You may need to prime with the hand pump for 150 times and I'm not kidding. Do not pump really fast, but use slow, deliberate strokes. Of course ensure the fuel filter cannister is plum full to the top. Are you certain that the suction line from the tank to the transfer pump is sound? A slight pinhole in an old hose will not allow fuel to pull up. What I usually do with a problem child such as you mention to temporarily replace the fuel line with a length of copper tubing into a remote tank such as a 5 gallon diesel can. The fitting on the pump is a 45 degree flare which is the same available at every hardware store. Once you know the pump is getting fuel by the primer handle getting harder to pump, give it about 15 more strokes. Then start the engine. It will run rough, but smooth out in a few seconds as the pressure comes up in the injection lines and the air is purged from them. Again be sure your fuel filter cannister is full to the top or you will pump an awful long time!!

Once the engine smooths out shut it off and reconnect your fuel line to the tank. Go ahead and restart the engine and it will run on the filter cannister supply and the transfer pump should replenish this supply before it starves out and dies.

If you have further problems, purchase a rebuild kit for the transfer pump, they are cheap and it is good insurance to do with something that has been sitting for a long time.
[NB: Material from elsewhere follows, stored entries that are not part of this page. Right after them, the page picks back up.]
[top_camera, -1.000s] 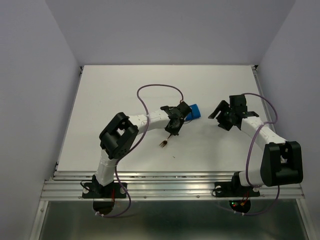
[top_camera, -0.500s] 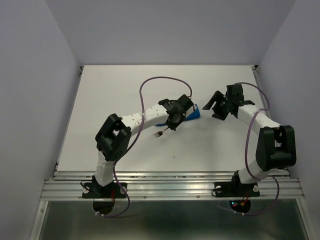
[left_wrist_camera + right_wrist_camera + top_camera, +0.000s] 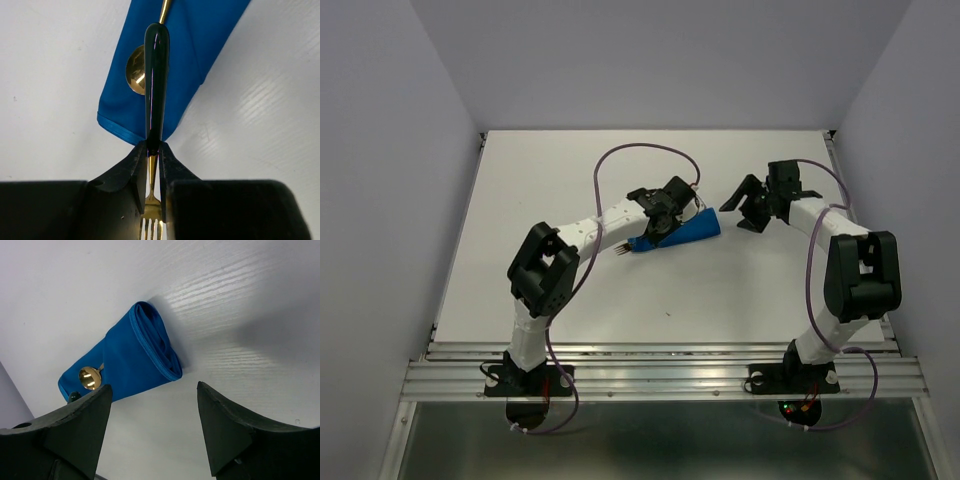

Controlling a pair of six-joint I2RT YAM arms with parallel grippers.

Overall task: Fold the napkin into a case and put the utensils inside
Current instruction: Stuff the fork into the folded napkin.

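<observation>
The napkin lies folded as a narrow blue case point(image 3: 692, 231) at mid-table, also seen in the left wrist view point(image 3: 200, 45) and the right wrist view point(image 3: 135, 357). The spoon's gold head point(image 3: 134, 76) rests on the cloth near its open end, its stem running under a fold; it also shows in the right wrist view point(image 3: 89, 378). My left gripper point(image 3: 656, 226) point(image 3: 152, 150) is shut on the fork point(image 3: 156, 75) at its neck. The dark green handle points over the case and the gold tines point(image 3: 620, 250) stick out behind. My right gripper point(image 3: 738, 206) point(image 3: 152, 390) is open and empty, just right of the case's folded end.
The white table point(image 3: 550, 190) has a metal rail along its near edge point(image 3: 660, 365). Purple cables point(image 3: 640, 165) loop above both arms. Grey walls close in the table on three sides.
My left gripper has carried the fork away from me and to the right, turning its handle over the case. More of the blue case now shows. My right gripper has moved farther back and left.
</observation>
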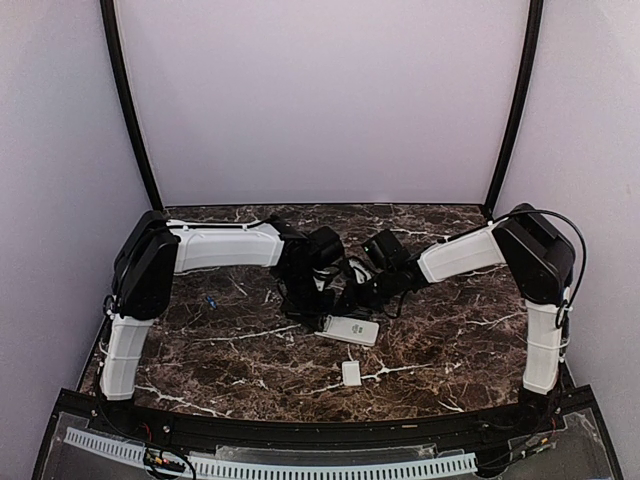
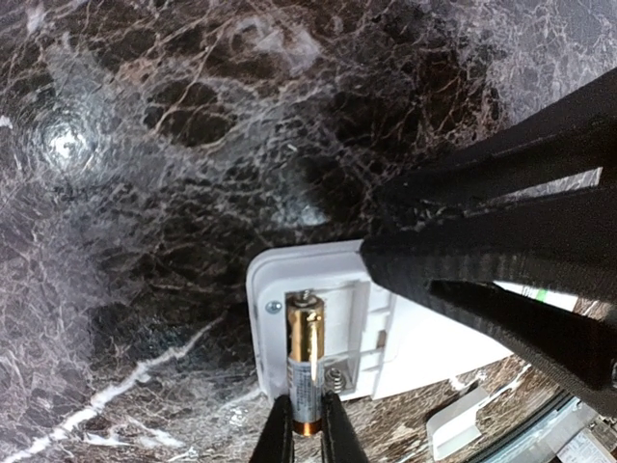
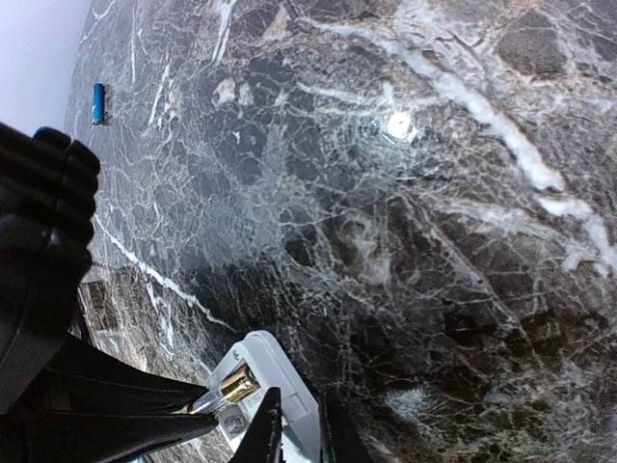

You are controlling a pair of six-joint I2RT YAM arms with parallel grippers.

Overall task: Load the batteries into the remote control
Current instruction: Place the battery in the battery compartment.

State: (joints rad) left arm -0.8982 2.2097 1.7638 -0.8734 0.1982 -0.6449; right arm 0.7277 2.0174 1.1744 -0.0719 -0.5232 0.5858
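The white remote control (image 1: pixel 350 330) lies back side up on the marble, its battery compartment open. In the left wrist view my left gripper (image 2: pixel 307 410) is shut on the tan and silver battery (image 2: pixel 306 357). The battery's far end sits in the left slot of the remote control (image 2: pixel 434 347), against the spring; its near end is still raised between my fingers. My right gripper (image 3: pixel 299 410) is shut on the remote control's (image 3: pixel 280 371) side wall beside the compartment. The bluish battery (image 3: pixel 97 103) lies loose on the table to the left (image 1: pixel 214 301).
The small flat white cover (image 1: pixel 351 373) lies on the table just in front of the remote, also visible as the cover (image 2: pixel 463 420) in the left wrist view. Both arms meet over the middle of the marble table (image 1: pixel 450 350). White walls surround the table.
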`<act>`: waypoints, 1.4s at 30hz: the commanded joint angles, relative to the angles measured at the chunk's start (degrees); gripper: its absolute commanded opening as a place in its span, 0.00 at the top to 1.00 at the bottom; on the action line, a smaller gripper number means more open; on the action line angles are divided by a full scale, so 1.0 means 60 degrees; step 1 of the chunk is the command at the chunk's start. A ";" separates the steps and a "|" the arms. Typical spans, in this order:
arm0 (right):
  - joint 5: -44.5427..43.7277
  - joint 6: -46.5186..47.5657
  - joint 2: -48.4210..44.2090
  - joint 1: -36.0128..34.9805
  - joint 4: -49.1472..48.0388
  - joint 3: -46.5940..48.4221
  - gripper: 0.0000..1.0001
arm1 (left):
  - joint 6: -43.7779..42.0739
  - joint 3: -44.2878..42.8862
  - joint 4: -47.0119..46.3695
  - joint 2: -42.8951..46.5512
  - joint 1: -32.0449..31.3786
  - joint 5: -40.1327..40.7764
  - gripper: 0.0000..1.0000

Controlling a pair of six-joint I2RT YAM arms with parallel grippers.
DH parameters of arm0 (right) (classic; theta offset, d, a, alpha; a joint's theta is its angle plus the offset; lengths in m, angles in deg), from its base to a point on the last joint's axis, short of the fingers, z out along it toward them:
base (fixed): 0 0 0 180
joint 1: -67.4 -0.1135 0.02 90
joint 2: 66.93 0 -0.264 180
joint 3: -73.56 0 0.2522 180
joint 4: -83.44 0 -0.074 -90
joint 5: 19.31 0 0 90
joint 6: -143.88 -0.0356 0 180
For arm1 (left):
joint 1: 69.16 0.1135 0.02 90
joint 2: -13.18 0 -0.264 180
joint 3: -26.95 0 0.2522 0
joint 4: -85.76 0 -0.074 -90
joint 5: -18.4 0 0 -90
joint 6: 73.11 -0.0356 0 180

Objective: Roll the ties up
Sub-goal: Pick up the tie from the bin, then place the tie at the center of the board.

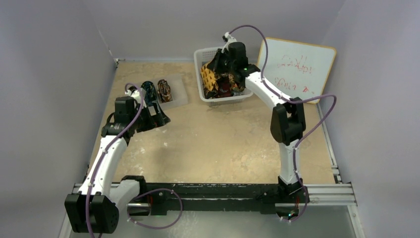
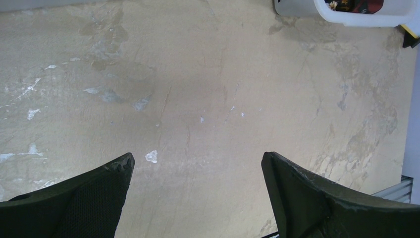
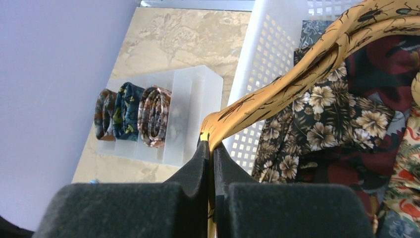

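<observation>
Trailing down from the upper right of the right wrist view, the gold tie (image 3: 297, 74) ends at lower centre, where the right gripper (image 3: 210, 148) has its jaws pressed tight on a fold of it. It hangs over the basket (image 3: 257, 74), which sits at the upper middle of the overhead view. Under it lie the loose ties (image 3: 322, 114), a heap of floral black, dark red and other prints, none of them rolled. Three rolls (image 3: 131, 119) stand side by side in the tray (image 3: 198, 99) at the left of that view, so part of the job looks done. I would say the gold tie has only been picked up: it has yet to be laid flat, rolled and put away, and the heap waits behind it. At the left of the overhead view, the left gripper (image 2: 198, 163) hovers with its jaws wide and nothing between them, over bare table (image 2: 198, 74) just in front of the tray.
</observation>
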 commanded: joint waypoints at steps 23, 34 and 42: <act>0.3578 0.1051 -0.7066 -0.0507 -0.1398 -0.5864 1.00 | 0.0045 0.0028 -0.0160 -0.0032 0.0031 -0.0260 0.00; 0.0208 0.0609 -0.7083 -0.1445 -0.0868 -0.9747 0.87 | 0.0044 0.0016 -0.0160 -0.0282 0.0038 -0.0371 0.00; -0.2455 0.0325 -0.7246 -0.0246 -0.0037 -0.9039 0.21 | 0.0045 0.0045 -0.0166 -0.0300 0.0030 -0.0361 0.00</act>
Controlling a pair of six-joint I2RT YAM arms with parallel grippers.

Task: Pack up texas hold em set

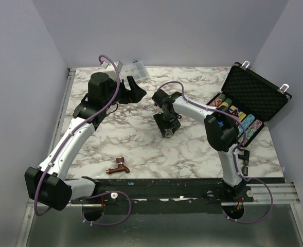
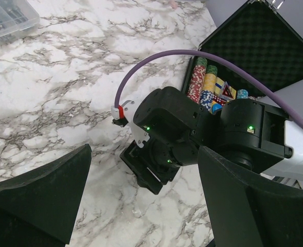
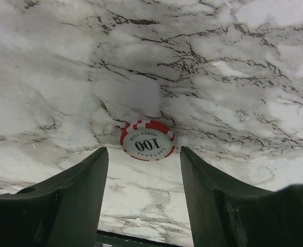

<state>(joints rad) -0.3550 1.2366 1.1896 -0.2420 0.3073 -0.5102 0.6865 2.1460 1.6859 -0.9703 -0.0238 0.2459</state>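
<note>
1. At the back left of the marble desk [image 1: 192, 159] lies a clear plastic compartment box [image 1: 136, 69]. The left tool [image 1: 134, 88] is just in front of it, fingers spread wide.
2. A copper faucet [image 1: 118, 168] lies near the front edge, left of centre, well apart from both tools.
3. Mid-desk, the right tool [image 1: 168, 131] points down with its fingers spread. A red-and-white chip [image 3: 147, 140] marked 100 lies flat on the marble between their tips, not pinched.
4. At the far right the black case [image 1: 259, 92] stands open, its foam-lined lid tilted back with silver latches [image 1: 245, 64] on its upper edge. Multicoloured chip rows [image 1: 238, 116] fill the base, partly hidden behind the right arm.
</note>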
Don't feel bad. It is extremely easy to casually overlook something like a battery cable connection as there are so damn many of them in a series/parallel setup. Sometimes it takes me longer to finish a job because I have to recheck myself a couple of times before I'm done and sign off on a repair.

Rob

Dog.jpg.487f03da076af0150d2376dbd16843ed.jpgPlodding along with no job nor practical application for my existence, but still trying to fix what's broke.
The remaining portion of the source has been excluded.